Feature | Port 1 (Ingress from Server) | Port 2 (Egress to Client) | Technical Significance |
Packet Reference | Packet No. 9 | Packet No. 10 | The transition of the same data block. |
TCP Flags | [ACK] | [PSH, ACK] | PSH Injection: FWEB flushes the buffer after inspection. |
TTL (Time to Live) | 128 | 64 | IP Re-origination: Confirms FWEB's OS re-sent the data. |
TCP Options | Timestamps Included | Timestamps Stripped | TCP Normalization: Security against OS fingerprinting. |
TCP Window | ~254 bytes | ~2082 bytes | Flow Control: FWEB paces server to prevent overflow. |
Section 4.
Conclusion:
The FortiWeb, even in 'True Transparent Mode', means that no IP addresses are exposed to endpoints, no routing or NAT, and MAC‑level forwarding. But it does not mean passthrough TCP, and FortiWeb still performs functions such as Stateful TCP inspection, TCP normalization, Segment reassembly, and Content buffering for WAF inspection. So architecturally, FortiWeb operates as a split‑TCP bridge, even in L2 mode, and the packet captures confirm this.
The throughput difference between the server-side and client-side is not indicative of a network fault. Instead, it is proof of active security and could be even larger depending on the NMS start/end time of the calculation.

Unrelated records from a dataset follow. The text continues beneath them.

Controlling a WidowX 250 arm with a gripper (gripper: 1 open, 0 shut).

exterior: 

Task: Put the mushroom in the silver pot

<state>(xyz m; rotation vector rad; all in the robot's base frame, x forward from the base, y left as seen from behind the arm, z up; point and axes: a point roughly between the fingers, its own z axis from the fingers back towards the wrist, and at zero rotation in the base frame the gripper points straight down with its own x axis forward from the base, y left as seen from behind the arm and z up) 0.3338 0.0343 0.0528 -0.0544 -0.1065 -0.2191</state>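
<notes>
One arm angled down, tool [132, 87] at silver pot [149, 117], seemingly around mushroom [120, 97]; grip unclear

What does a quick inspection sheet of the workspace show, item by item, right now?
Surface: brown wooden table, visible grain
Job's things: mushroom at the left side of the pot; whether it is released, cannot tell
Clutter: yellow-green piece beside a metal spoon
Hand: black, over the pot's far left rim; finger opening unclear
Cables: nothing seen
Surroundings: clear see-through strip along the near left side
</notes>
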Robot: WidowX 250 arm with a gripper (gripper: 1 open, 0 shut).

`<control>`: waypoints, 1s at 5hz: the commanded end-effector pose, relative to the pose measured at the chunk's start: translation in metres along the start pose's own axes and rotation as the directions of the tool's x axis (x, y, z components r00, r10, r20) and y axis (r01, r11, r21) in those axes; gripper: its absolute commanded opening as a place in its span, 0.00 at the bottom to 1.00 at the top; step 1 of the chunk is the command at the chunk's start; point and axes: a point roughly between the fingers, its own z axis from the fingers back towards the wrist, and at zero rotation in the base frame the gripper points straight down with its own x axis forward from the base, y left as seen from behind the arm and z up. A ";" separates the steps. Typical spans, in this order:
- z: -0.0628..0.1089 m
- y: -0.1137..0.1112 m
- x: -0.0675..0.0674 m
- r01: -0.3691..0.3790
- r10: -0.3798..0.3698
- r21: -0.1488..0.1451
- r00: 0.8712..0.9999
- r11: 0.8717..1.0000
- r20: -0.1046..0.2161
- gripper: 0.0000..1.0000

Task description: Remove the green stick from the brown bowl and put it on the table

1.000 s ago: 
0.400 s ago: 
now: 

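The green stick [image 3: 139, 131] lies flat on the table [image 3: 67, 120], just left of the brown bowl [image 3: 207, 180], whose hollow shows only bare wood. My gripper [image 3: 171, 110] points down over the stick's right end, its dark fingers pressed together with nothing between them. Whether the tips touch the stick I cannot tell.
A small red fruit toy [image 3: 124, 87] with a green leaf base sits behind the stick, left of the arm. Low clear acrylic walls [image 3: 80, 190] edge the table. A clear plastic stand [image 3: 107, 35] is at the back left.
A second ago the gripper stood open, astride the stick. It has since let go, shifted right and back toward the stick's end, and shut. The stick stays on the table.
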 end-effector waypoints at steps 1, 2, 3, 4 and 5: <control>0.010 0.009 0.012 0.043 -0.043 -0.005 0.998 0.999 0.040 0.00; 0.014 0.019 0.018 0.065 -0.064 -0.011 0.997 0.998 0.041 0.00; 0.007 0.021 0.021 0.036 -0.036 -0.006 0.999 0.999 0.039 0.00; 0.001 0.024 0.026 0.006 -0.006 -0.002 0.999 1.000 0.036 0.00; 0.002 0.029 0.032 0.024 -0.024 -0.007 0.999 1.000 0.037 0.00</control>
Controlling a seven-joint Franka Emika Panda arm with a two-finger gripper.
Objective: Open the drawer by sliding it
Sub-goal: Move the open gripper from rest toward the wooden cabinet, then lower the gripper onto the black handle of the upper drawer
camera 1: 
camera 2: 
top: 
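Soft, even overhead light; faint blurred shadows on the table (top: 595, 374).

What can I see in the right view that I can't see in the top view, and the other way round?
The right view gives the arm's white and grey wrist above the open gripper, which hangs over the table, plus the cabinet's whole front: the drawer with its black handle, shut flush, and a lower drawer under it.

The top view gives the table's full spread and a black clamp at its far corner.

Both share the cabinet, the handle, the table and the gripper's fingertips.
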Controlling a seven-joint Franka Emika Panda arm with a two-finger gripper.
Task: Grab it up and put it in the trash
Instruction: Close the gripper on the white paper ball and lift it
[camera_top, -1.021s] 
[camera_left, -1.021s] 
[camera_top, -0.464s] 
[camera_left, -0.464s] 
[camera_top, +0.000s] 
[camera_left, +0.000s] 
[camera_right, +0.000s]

The Web Server is limited only by the physical wire, while the Client is receiving data that has been fully reassembled, normalized, and scanned for threats. The 'pacing' observed is the standard operating behavior of a high-performance Web Application Firewall, ensuring the integrity of the delivered content.
Note 1: Note that since this test has been done in a shared and general lab environment, the performance data calculated in this report does not reflect real performance and capacity of the device, but is just explaining one of the reasons that the data rate might be different on the ingress and egress interfaces. The FortiWeb device used in the lab is a physical device, but server, client, and network connections are based on a virtual network infrastructure.
Note 2: Other parameters causing the difference could be:
Packet loss or dropped packets, traffic shaping or bandwidth limiting, MTU and fragmentation, network interface performance, enabling more advanced features on the device, or asymmetric traffic patterns. But this report is focused only on the standard web protection setting, with no other parameters mentioned.